Section 65(3) of ICTA deals with the calculation "under Case IV or V of Schedule D" of profits "immediately derived .. from the carrying on .. of any trade ..". Those words date from FA 1907.

For trading income generally, this Bill refers simply to the profits of a trade.

The change brings the rules for calculating all foreign trade profits (whether "immediately derived" or not) into line with the rules for calculating trade profits within Schedule D Case I. It is in line with the general approach of the source legislation in applying the same calculation rules to foreign and United Kingdom trades.

In the case of foreign trade profits that are not immediately derived from the carrying on of a trade, the income will be calculated in accordance with the trade profit rules, instead of being "computed on the full amount of the income arising" as in section 65(1) of ICTA. There is unlikely to be any practical difference.

If the foreign trade profits that are not immediately derived from the carrying on of a trade are profits of an overseas property business the profits will instead be charged as trade profits.

This change is adverse to some taxpayers and favourable to others in principle.

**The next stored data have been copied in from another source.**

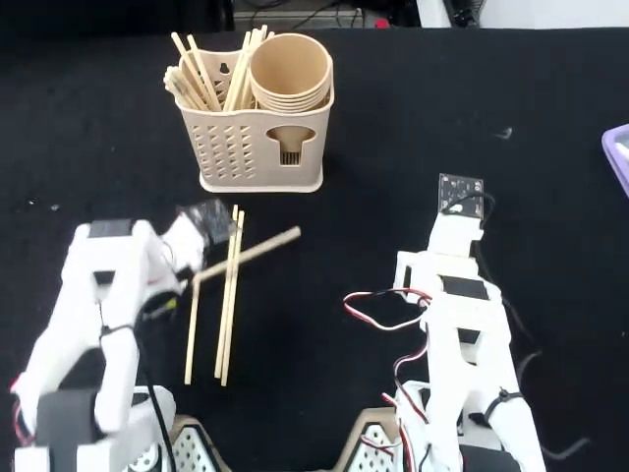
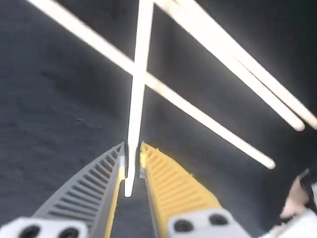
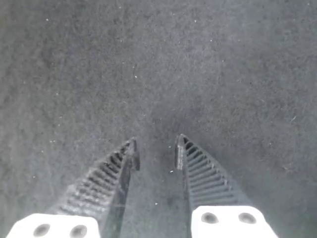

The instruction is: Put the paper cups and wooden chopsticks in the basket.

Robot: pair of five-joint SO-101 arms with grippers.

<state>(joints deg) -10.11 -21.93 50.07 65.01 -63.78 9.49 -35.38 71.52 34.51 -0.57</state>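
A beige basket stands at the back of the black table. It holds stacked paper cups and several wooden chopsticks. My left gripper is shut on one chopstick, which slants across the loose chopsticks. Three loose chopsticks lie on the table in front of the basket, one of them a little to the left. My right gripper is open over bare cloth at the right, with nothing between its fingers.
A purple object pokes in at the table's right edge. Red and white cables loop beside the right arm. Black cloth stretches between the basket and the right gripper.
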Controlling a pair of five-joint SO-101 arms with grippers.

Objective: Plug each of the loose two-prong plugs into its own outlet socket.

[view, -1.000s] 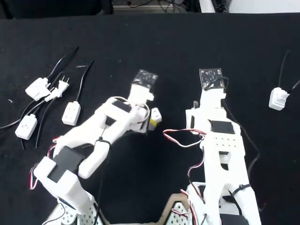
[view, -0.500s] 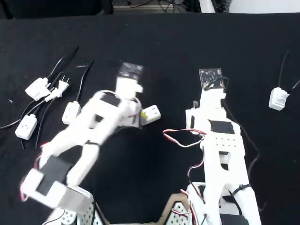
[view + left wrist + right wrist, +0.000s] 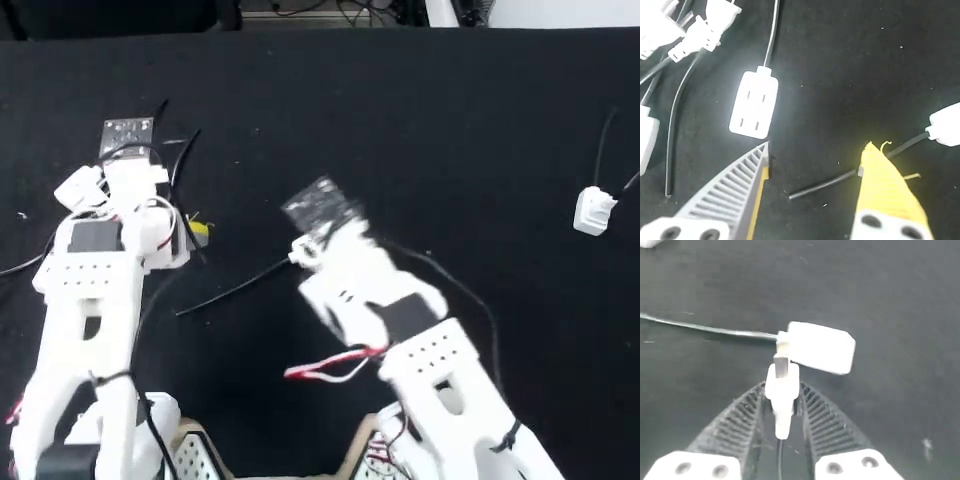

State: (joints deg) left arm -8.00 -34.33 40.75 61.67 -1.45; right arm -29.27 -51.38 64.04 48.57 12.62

But it is expected to have no practical effect as it is in line with current practice.

Change 2: Profits of mines, quarries and other concerns: clause 12

This change identifies three consequences of the approach taken to the rewrite of section 55 of ICTA.

Section 55 of ICTA provides that profits arising out of land in the case of certain listed concerns shall be charged to tax under Schedule D Case I. The concerns listed include mines, quarries, railways and canals.

Section 55 of ICTA is rewritten as clause 12. It treats the profits and losses of the concern as if they were the profits or losses of a trade. This has three consequences.

(A) Section 55 of ICTA does not specify how the profits to be taxed under Schedule D Case I are to be calculated. Treating the profits and losses of the concern as if they were the profits or losses of a trade makes clear that the profits are calculated in the same way as trade profits. This means that the calculation rules in Part 2 of the Bill will apply. In particular the starting point for the calculation of the profits is generally accepted accounting practice.

(B) Section 55 of ICTA does not identify what profits are to be taxed for the tax year. In practice many taxpayers use the profits of the basis period. Treating the profits of the concern as if they were profits of a trade gives this practice statutory effect. A taxpayer who, under the current law, returns the profits of the tax year can retain this treatment by adopting a 5 April accounting date.

(C) Section 55 of ICTA refers only to profits. In practice loss relief is allowed for losses of concerns as if they were trade losses. Clause 12(1) gives that practice statutory effect by referring to both the profits and losses of the concern.

This change is adverse to some taxpayers and favourable to others in principle. But it is expected to have no practical effect as it is in line with current practice.

Change 3: Caravan sites where trade carried on: clause 20

This change gives statutory effect to ESC B29 (caravan sites where there is both trading and letting income).

ESC B29 states:

Where the proprietor of a caravan site carries on material activities associated with the operation of that site which constitute trading, there may be included as receipts of that trade any site income from the letting of pitches for static or touring caravans, and any income from letting caravans where the letting does not of itself amount to a trade.

The concession was introduced in 1984 along with the legislation subsequently consolidated in sections 503 and 504 of ICTA under which the letting of furnished holiday accommodation which does not amount to a trade is treated as a trade for certain purposes.

ESC B29 puts operators of caravan sites which include an element of trading into the same position as persons running furnished holiday letting businesses. In practice there is an element of trade, such as the operation of a site shop or the provision of leisure facilities such as a caf,, included in the operation of most caravan sites.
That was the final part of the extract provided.